■ **Work instruction**: Skip the pictures. Give all the data again exactly.

[Opening Source material section]

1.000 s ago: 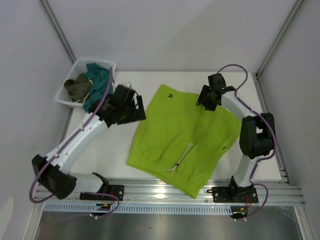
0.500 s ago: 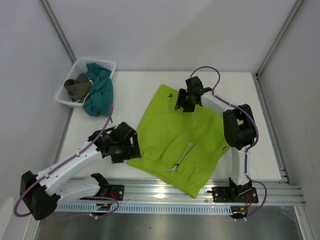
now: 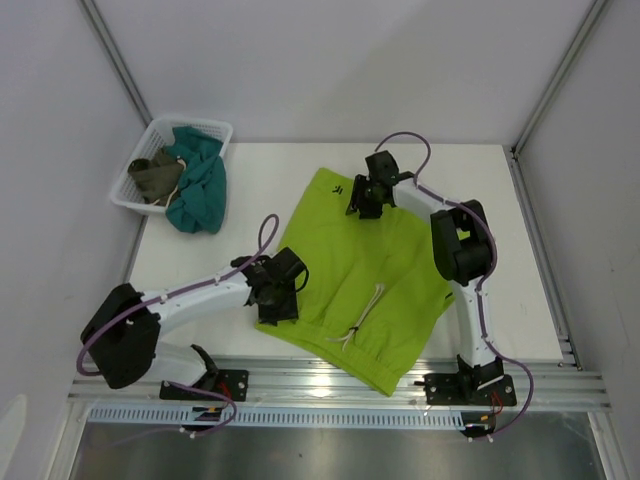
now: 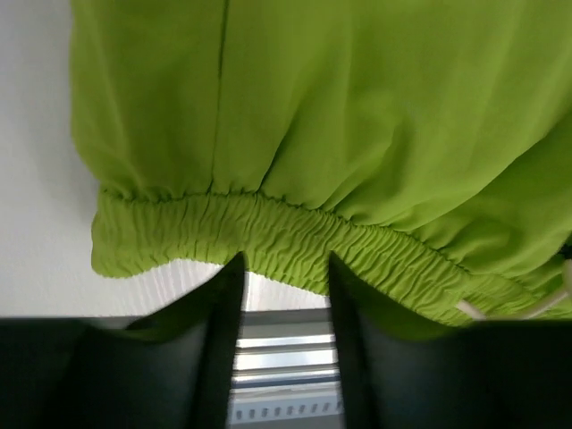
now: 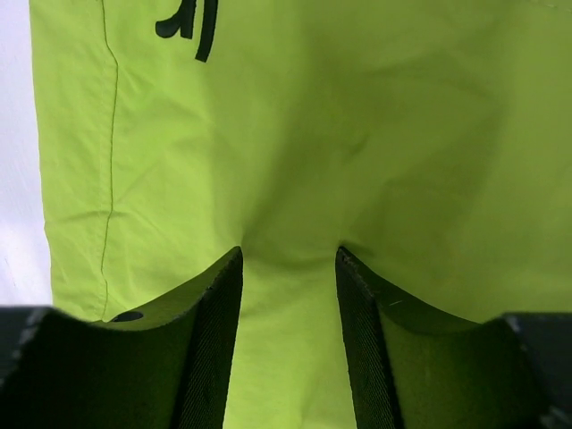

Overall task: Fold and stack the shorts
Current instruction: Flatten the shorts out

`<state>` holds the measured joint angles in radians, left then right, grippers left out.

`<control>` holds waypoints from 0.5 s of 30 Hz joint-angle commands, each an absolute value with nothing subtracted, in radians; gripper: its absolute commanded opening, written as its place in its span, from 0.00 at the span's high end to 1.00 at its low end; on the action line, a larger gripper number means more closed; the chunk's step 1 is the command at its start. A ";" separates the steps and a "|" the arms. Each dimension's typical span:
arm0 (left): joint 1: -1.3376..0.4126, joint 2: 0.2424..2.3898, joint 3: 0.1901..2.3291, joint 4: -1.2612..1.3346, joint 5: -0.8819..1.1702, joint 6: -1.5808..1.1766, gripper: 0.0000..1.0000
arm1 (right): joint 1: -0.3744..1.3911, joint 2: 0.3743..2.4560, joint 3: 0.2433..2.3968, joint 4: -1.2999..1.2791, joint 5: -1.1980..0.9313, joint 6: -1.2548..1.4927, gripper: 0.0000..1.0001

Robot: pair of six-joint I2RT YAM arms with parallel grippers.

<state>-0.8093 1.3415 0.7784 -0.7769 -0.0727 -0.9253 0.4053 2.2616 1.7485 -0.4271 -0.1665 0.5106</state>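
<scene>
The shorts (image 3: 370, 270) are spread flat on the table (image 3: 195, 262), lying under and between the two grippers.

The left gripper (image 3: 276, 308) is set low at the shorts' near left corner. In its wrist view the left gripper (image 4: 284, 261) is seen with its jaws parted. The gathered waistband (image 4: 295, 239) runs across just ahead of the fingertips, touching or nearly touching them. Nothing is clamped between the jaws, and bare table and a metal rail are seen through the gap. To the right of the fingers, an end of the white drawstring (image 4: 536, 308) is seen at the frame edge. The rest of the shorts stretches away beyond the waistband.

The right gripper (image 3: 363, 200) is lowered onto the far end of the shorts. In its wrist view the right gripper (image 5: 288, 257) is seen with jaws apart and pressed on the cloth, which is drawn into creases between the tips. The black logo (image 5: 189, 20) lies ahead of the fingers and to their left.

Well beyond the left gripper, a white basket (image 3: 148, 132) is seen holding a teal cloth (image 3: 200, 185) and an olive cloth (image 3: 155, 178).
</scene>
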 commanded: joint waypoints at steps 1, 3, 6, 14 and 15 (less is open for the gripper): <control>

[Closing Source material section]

■ **Answer below**:
1.000 s ago: 
0.500 s ago: 
now: 
now: 
now: 

Overall task: Fold and stack the shorts
Current instruction: Flatten the shorts out

`<state>` holds the measured joint angles in radians, left then right, grippers left out.

`<control>` holds waypoints from 0.5 s of 30 Hz joint-angle commands, each an absolute value with nothing subtracted, in radians; gripper: its absolute commanded opening, written as its place in its span, from 0.00 at the span's high end to 1.00 at its low end; on the action line, a larger gripper number means more closed; the chunk's step 1 is the command at its start. A ";" separates the steps and a "|" the arms. Each dimension's typical span:
arm0 (left): joint 1: -1.3376..0.4126, joint 2: 0.2424..2.3898, joint 3: 0.1901..2.3291, joint 4: -1.2612..1.3346, joint 5: -0.8819..1.1702, joint 6: -1.5808..1.1766, gripper: 0.0000..1.0000
arm1 (right): joint 1: -0.3744..1.3911, joint 2: 0.3743..2.4560, joint 3: 0.2433..2.3968, joint 4: -1.2999..1.2791, joint 5: -1.1980..0.9313, joint 6: -1.2548..1.4927, gripper: 0.0000..1.0001

Robot: pair of six-joint I2RT YAM arms with parallel grippers.

<state>-0.8093 1.3415 0.7784 -0.7769 -0.0727 -0.9253 0.4053 2.2616 1.7485 -0.4271 -0.1665 0.5106</state>
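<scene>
The shorts (image 3: 370, 270) are spread flat on the table (image 3: 195, 262), lying under and between the two grippers.

The left gripper (image 3: 276, 308) is set low at the shorts' near left corner. In its wrist view the left gripper (image 4: 284, 261) is seen with its jaws parted. The gathered waistband (image 4: 295, 239) runs across just ahead of the fingertips, touching or nearly touching them. Nothing is clamped between the jaws, and bare table and a metal rail are seen through the gap. To the right of the fingers, an end of the white drawstring (image 4: 536, 308) is seen at the frame edge. The rest of the shorts stretches away beyond the waistband.

The right gripper (image 3: 363, 200) is lowered onto the far end of the shorts. In its wrist view the right gripper (image 5: 288, 257) is seen with jaws apart and pressed on the cloth, which is drawn into creases between the tips. The black logo (image 5: 189, 20) lies ahead of the fingers and to their left.

Well beyond the left gripper, a white basket (image 3: 148, 132) is seen holding a teal cloth (image 3: 200, 185) and an olive cloth (image 3: 155, 178).
</scene>
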 commanded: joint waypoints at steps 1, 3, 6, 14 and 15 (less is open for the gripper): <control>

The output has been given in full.